Apparently sev(30) msg SQL0206 "Column &1 not in specified tables."
for the embedded UPDATE, because the compile is against the
down-level\pre-ALTERed TABLE.
<<SNIP>>
If he can set the GENLVL to 31 to get past the pre-compiler
error,
Much like when the object references do not exist, the effect is
that no Access Plan will be created for the statement that has
errors [other than TABLE not found; in this case, column(s) not
found].
but then the RPG compiler fails as the generated CLI code is
incorrect.
Not sure what is meant by CLI code? AIUI the SQL pre-compiler for
SQLRPG will still generate RPG code that then gets passed to the
RPG compiler; effectively the code to CALL SQLROUTE is what gets
generated.
What is the failure issued by the RPG compiler? Maybe an example
program [and the pre-requisite\pre-ALTER DDL] could be produced,
that when compiled with the noted compile-command specifications
against that TABLE will reproduce the error being seen?
<<SNIP>>
<<SNIP>>
My question is, should this be something the pre-compiler ought
to be able to deal with or should we be looking at using dynamic
SQL or splitting the program into two?
The pre-compiler should be able to deal with the issue, given the
specification of GENLVL(31); i.e. the pre-compiler should pass the
generated RPG and the RPG compiler AFaIK should be able to create
the program from that source.

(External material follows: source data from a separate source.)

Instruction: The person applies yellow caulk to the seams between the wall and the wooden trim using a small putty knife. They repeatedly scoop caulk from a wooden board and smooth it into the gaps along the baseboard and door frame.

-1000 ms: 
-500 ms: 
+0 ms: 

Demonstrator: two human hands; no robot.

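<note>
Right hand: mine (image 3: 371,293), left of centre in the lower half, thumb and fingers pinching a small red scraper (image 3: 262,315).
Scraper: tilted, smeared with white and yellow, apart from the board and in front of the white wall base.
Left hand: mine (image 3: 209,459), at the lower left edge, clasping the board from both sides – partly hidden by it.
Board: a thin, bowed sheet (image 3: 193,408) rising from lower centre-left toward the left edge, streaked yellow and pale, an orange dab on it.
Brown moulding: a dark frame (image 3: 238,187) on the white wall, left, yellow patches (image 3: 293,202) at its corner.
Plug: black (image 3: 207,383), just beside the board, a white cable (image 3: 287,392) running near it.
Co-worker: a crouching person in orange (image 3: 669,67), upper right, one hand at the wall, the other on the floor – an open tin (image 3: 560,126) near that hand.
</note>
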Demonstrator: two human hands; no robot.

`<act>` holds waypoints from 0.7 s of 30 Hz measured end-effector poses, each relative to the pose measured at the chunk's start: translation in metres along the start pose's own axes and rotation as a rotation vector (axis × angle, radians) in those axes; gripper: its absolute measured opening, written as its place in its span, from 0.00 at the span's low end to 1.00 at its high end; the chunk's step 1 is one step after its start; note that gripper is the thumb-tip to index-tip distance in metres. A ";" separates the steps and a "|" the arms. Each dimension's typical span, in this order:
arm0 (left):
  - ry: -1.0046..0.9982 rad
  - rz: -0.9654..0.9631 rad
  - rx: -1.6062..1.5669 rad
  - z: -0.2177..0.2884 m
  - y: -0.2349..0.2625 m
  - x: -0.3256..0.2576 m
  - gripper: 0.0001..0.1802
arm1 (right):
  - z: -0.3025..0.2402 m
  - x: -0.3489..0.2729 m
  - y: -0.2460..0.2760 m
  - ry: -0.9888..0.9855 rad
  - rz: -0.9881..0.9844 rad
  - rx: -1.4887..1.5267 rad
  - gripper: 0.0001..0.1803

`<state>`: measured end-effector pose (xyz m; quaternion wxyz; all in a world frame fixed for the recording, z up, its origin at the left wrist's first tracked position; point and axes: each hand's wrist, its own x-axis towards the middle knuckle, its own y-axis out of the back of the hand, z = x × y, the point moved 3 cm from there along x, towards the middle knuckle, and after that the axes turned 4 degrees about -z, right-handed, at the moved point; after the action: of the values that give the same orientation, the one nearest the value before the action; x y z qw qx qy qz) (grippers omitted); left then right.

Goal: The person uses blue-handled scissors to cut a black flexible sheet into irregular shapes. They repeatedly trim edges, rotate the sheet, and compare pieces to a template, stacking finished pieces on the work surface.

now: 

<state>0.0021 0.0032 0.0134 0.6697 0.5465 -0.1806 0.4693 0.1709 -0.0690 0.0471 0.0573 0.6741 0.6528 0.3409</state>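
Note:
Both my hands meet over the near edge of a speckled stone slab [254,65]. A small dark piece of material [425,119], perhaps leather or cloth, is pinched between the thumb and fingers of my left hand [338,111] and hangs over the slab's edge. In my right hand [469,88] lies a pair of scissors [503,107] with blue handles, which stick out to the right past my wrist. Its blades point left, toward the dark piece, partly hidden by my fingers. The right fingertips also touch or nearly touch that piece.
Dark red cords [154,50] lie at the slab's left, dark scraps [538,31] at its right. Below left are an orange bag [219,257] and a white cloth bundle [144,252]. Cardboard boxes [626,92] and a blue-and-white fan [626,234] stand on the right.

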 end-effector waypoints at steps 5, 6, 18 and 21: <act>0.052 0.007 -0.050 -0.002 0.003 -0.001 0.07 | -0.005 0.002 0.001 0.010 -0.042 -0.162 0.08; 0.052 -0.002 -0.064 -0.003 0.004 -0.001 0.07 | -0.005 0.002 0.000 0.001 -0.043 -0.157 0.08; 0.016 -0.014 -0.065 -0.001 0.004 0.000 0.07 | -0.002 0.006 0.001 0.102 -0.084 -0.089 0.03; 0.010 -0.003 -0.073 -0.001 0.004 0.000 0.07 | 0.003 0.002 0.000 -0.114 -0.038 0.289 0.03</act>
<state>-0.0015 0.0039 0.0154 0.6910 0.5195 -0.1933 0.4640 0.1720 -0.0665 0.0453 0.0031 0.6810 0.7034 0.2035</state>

Thus why I suggested an example might
help elucidate, and asking specifically how the RPG compile fails.
<<SNIP>>
<<SNIP>> when my colleague tried deleting the file first so it
wasn't in the library list the program compiled successfully. The
file only existed in the first place as he had tested each
individual SQL statement interactively before coding in the program.